Your objective:
The reply to the records below should contain exactly the lines from the line with "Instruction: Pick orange" through the line with "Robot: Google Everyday", and nothing besides.

[Given data]

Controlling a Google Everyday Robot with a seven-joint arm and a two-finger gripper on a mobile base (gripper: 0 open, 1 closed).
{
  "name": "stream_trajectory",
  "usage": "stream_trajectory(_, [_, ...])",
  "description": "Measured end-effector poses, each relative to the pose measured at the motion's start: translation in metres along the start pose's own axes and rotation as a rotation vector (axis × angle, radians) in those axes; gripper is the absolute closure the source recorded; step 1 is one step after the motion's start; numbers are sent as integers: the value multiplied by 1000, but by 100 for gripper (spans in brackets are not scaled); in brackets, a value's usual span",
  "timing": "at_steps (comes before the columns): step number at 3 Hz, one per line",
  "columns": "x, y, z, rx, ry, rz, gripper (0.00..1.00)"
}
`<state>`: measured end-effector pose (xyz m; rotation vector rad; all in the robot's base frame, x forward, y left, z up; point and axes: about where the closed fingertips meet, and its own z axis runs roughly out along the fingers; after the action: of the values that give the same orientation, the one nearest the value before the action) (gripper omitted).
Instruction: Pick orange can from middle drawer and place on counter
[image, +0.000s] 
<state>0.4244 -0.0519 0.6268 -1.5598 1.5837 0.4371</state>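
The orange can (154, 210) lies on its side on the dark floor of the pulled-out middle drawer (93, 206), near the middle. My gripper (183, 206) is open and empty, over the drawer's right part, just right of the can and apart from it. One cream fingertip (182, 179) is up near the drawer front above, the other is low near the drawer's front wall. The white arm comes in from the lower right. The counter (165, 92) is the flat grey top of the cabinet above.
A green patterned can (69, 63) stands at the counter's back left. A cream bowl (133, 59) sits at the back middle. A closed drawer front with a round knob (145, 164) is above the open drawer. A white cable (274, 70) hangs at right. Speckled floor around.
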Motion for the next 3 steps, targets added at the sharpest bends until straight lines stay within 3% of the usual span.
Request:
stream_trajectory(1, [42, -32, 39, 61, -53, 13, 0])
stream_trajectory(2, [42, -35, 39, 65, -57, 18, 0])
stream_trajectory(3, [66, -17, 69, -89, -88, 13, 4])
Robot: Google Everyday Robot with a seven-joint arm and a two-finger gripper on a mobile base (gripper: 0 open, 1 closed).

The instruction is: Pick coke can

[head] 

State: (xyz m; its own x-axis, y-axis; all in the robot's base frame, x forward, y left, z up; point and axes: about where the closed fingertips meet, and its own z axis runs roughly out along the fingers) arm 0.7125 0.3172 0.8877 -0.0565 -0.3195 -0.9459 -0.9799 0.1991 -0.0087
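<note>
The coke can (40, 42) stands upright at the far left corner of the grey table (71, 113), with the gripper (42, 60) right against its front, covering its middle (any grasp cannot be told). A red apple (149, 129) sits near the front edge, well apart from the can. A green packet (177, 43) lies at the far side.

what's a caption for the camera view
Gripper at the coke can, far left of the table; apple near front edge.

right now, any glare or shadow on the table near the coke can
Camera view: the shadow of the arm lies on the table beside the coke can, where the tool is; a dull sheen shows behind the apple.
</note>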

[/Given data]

Worked solution:
Instruction: Pick orange can from middle drawer and place on counter
[image, +0.000s] 
<state>0.4244 -0.0519 0.6268 -1.5598 1.5837 0.4371</state>
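The orange can (154, 210) lies on its side on the dark floor of the pulled-out middle drawer (93, 206), near the middle. My gripper (183, 206) is open and empty, over the drawer's right part, just right of the can and apart from it. One cream fingertip (182, 179) is up near the drawer front above, the other is low near the drawer's front wall. The white arm comes in from the lower right. The counter (165, 92) is the flat grey top of the cabinet above.
A green patterned can (69, 63) stands at the counter's back left. A cream bowl (133, 59) sits at the back middle. A closed drawer front with a round knob (145, 164) is above the open drawer. A white cable (274, 70) hangs at right. Speckled floor around.
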Motion for the next 3 steps, targets added at the sharpest bends until straight lines stay within 3% of the usual span.
Request:
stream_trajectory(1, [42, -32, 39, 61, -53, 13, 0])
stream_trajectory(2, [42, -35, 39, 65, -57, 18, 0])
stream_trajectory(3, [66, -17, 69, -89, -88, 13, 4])
Robot: Google Everyday Robot with a seven-joint arm and a two-finger gripper on a mobile base (gripper: 0 open, 1 closed).

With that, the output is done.